En el verano de 2012 la presidenta de la Junta, Susana Díaz, ya acusó cuando era consejera de la Presidencia e Igualdad a Alaya de dirigir una "causa general" contra el Gobierno andaluz. "Estamos hablando de una causa general contra la Junta, un proceso inquisitorial con fines partidarios", criticó Díaz.

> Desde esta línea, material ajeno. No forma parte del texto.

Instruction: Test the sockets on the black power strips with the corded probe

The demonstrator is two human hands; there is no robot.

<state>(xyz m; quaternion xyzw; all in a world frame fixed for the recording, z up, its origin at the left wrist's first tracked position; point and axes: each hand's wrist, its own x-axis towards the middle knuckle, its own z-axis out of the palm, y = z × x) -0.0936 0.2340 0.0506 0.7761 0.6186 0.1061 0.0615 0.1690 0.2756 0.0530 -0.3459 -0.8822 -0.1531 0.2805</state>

Las ayudas que ahora investiga Alaya fueron tramitadas a través de la agencia pública Idea (pagadora de las subvenciones), pero fueron ordenadas desde las distintas consejerías del Gobierno andaluz. De este modo, la magistrada le pide a Idea "cualquier documentación relacionada con su solicitud, tramitación, análisis, control de las justificaciones, pagos, revocaciones y reintegros". Entre las compañías beneficiadas destacan Pickman La Cartuja Sevilla a la que se le concedió una ayuda de 2,4 millones y Río Tinto Fruit que recibió dos ayudas por 6,3 millones.
Hace dos años Alaya ya amplió su investigación a otras dos consejerías, Turismo y Agricultura y Pesca, para saber si habían concedido ayudas a empresas a través de transferencias de financiación por el Instituto de Fomento de Andalucía (antigua denominación de la agencia Idea). Sin embargo, ahora la juez amplía a todas las consejerías de los gobiernos de los expresidentes Manuel Chaves y José Antonio Griñán entre 2001 y 2011.